Secondly, there are the cyber crime gangs that typically try to extort money, using ransomware to lock staff out of systems that manage energy production or distribution.

The third type of attacker, nation state adversaries, are particularly interested in the energy sector for economic and geopolitical reasons, says Watson. For example, a hostile nation state may target the energy grid of a rival country to cause a blackout, which could be used to weaken the adversary’s economy or its military capabilities.

 Attempts to infiltrate the energy sector often come via phishing emails to entice employees to click on a malicious link or download a malware-laden attachment, says Ian Thornton-Trump, CISO at Cyjax.

Attackers also target company systems that have been “forgotten about, are not part of the vulnerability management programme or are not decommissioned”, he says. “The aim [of attackers] is primarily financial, with a small component of espionage.”

Preventative cybersecurity is not enough

Energy is a sector under attack—and because it is recognised as critical national infrastructure, it’s also highly-regulated by legislation such as the UK’s NIS Directive.

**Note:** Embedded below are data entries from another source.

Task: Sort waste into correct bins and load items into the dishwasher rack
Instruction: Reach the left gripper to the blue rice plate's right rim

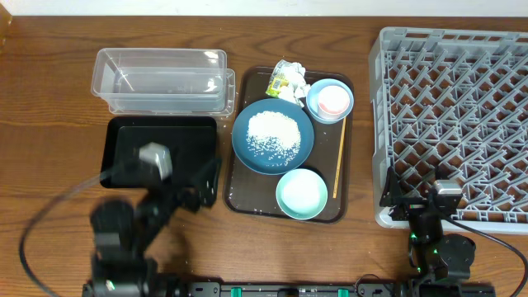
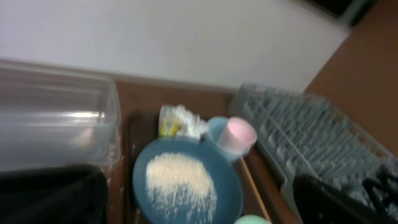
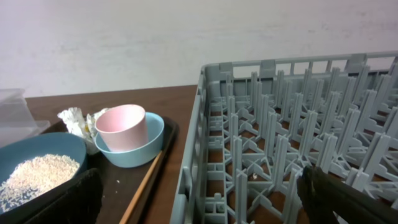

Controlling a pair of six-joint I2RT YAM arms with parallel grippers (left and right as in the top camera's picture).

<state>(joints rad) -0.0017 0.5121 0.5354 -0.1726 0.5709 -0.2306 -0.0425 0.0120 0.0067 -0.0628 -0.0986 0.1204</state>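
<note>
The dark-blue plate [image 1: 244,139] with the heap of rice [image 1: 274,134] lies on a brown tray. Behind it are the crumpled wrapper [image 1: 287,80] and a pale blue bowl [image 1: 315,106] holding the pink cup [image 1: 333,100]. A mint bowl [image 1: 301,194] sits at the front and the wooden stick [image 1: 338,161] lies along the right. The clear tub [image 1: 161,78] and black tray [image 1: 132,136] are at the left, the grey rack [image 1: 454,107] at the right. My left gripper [image 1: 208,183] is blurred over the black tray's right edge. My right gripper [image 3: 199,193] is open and empty at the rack's front left corner.
The brown serving tray [image 1: 239,198] stands between the black tray and the rack. In the left wrist view the plate [image 2: 230,193], cup [image 2: 239,134] and tub [image 2: 56,118] show, but not my fingers. Bare wooden table lies at the front and far left.
</note>
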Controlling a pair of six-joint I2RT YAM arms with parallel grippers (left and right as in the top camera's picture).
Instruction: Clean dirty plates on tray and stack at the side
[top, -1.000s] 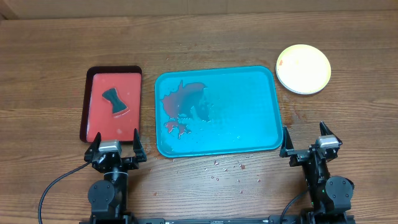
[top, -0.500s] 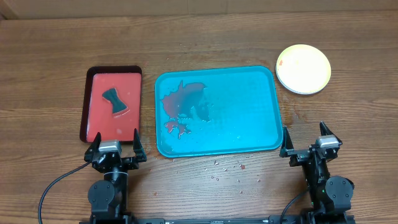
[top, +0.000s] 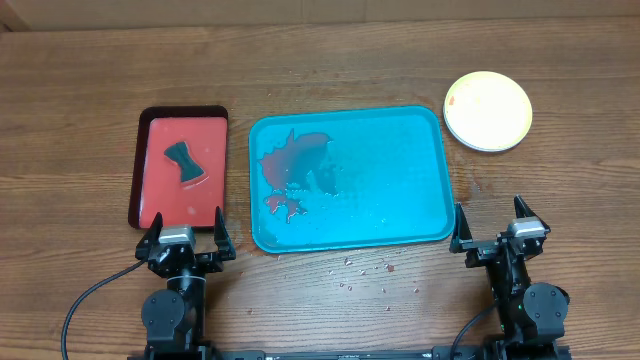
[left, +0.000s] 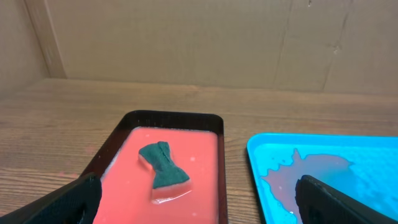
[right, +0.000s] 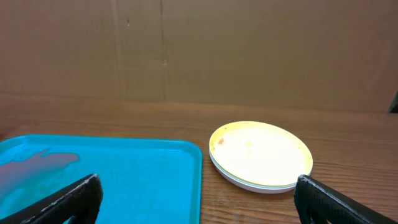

While best practices have been outlined by regulators, experts say more needs to be done to boost security in the energy sector. First and foremost, the risk posed by SCADA-based systems makes it important to segment networks, says Harpsoe. Network segmentation means dividing an IT network into smaller segments to enhance security and manage network traffic more efficiently.

It’s also a good idea to control who can access systems. For example, Harpsoe advises using multi-factor authentication and other security measures to ensure the wrong people can’t gain access to the network.

At the same time, it is worth focusing on how you can avoid or blunt the damage from a cyber attack if one does occur, says Jo De Vliegher, client partner at ISTARI.  “This can range from segmenting systems through to data backups,” he advises.

Meanwhile, ensure you keep in mind that preventive cybersecurity is not enough. De Vliegher advises building in cyber resilience and implementing a comprehensive incident response plan. “This will ensure you are fully equipped to withstand, limit the damage and speed recovery across your operations.”

Rather than learning post-attack, make sure your plan is written and not just filed away. “Make time to test it thoroughly and war game how you would respond and recover,” De Vliegher says. “These efforts should be company-wide and test everyone to smarten up their cyber hygiene.”

Five ways to boost energy sector security

  1. Education and training: Phishing emails – which encourage employees to click on a link or download an attachment – are often used as a way into an energy company’s systems and networks. For this reason, everyone in the workplace needs to be trained on what to look out for, says Reintam. “Build awareness of cybersecurity risks to try and prevent mistakes that lead to vulnerabilities. Also ensure planning and preparedness so if a cyber attack does occur, it can be dealt with and contained as quickly and effectively as possible.”
  2. Understand your systems and how they connect: Operational technology (OT) such as SCADA is becoming interconnected, so companies must achieve continuous visibility over all devices on their network. “Assess where you are most at risk and how data moves around,” says Alex Nehmy, field chief security officer, critical industries at Palo Alto Networks. “The better an organisation understands their OT networks, the better decisions they can make in securing it.”
  3. Implement strong access controls: Implementing strong access controls such as multi-factor authentication and privileged access management can help prevent unauthorised access to critical systems, Watson says.
  4. Ensure business continuity and incident response planning: Developing, implementing and regularly testing a business continuity and incident response plan can enable a faster recovery time and help to minimise the impact and damage caused by a cyber attack, says Watson. Having a cyber insurance policy in place ( the right policy) is also advisable. 
  5. Security monitoring and alerting: It’s a good idea to implement a security monitoring and alerting solution to detect suspicious activities and events, Watson advises.